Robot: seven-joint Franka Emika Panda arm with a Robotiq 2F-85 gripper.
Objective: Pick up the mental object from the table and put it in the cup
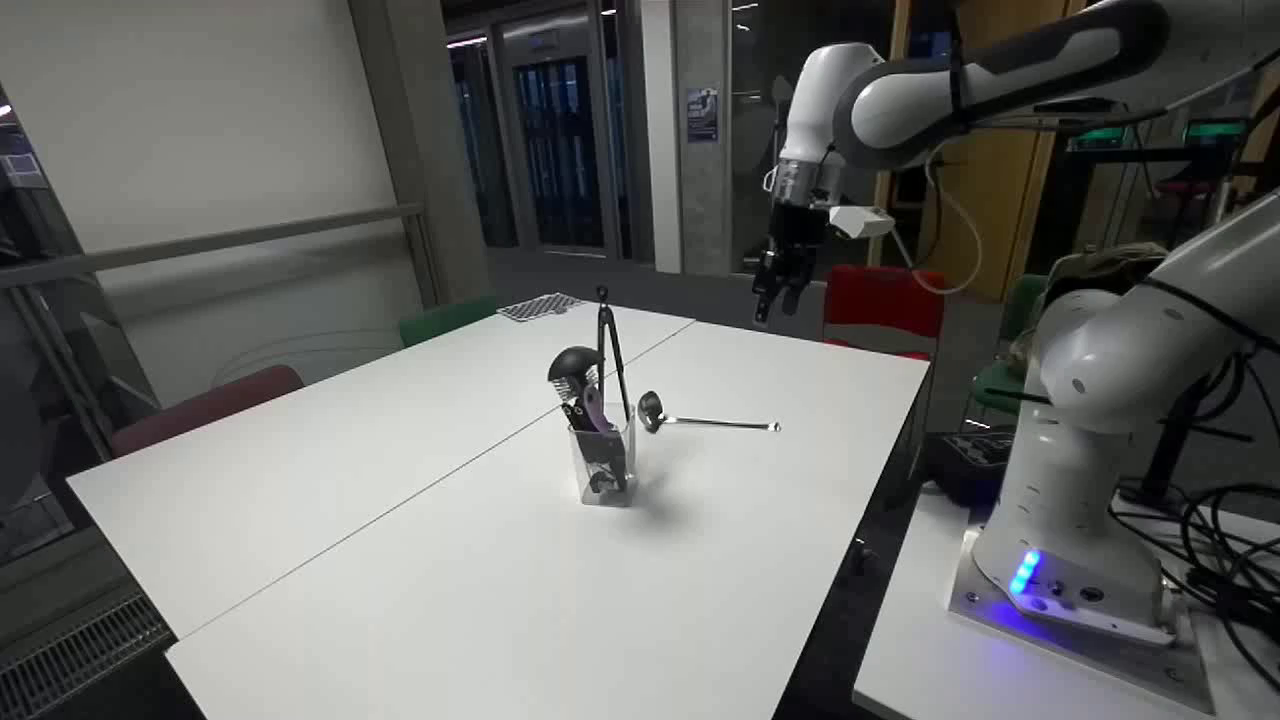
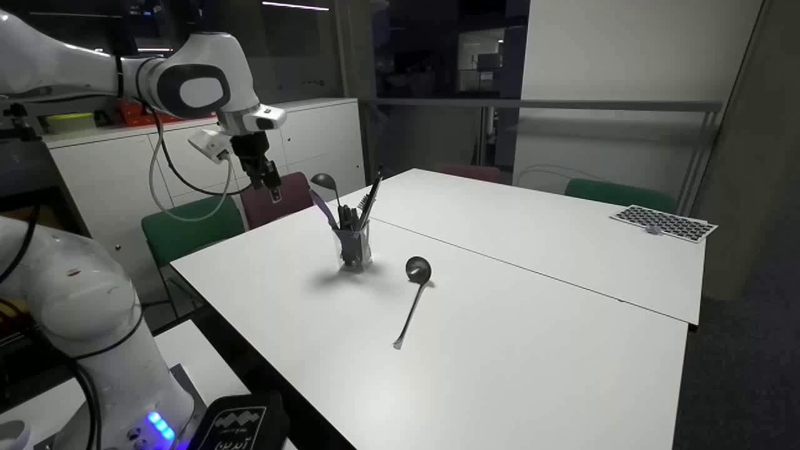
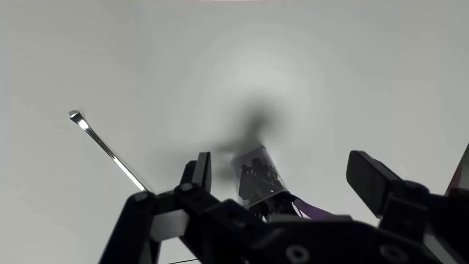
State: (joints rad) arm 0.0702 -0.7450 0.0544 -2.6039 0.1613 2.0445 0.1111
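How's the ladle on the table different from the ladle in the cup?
The metal ladle lies on the white table; the dark ladle stands in the clear cup, bowl end up. The metal ladle's whole handle shows; the dark ladle's is partly hidden. Both have round bowls.

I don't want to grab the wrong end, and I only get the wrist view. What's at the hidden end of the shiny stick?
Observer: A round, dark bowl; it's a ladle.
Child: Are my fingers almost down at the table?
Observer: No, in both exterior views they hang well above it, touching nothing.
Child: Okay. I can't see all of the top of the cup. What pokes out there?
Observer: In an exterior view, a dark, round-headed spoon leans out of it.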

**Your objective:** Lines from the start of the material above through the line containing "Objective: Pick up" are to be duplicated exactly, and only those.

**Response area:**
Robot: seven-joint Franka Emika Panda arm with a Robotiq 2F-85 gripper.
Objective: Pick up the mental object from the table and put it in the cup

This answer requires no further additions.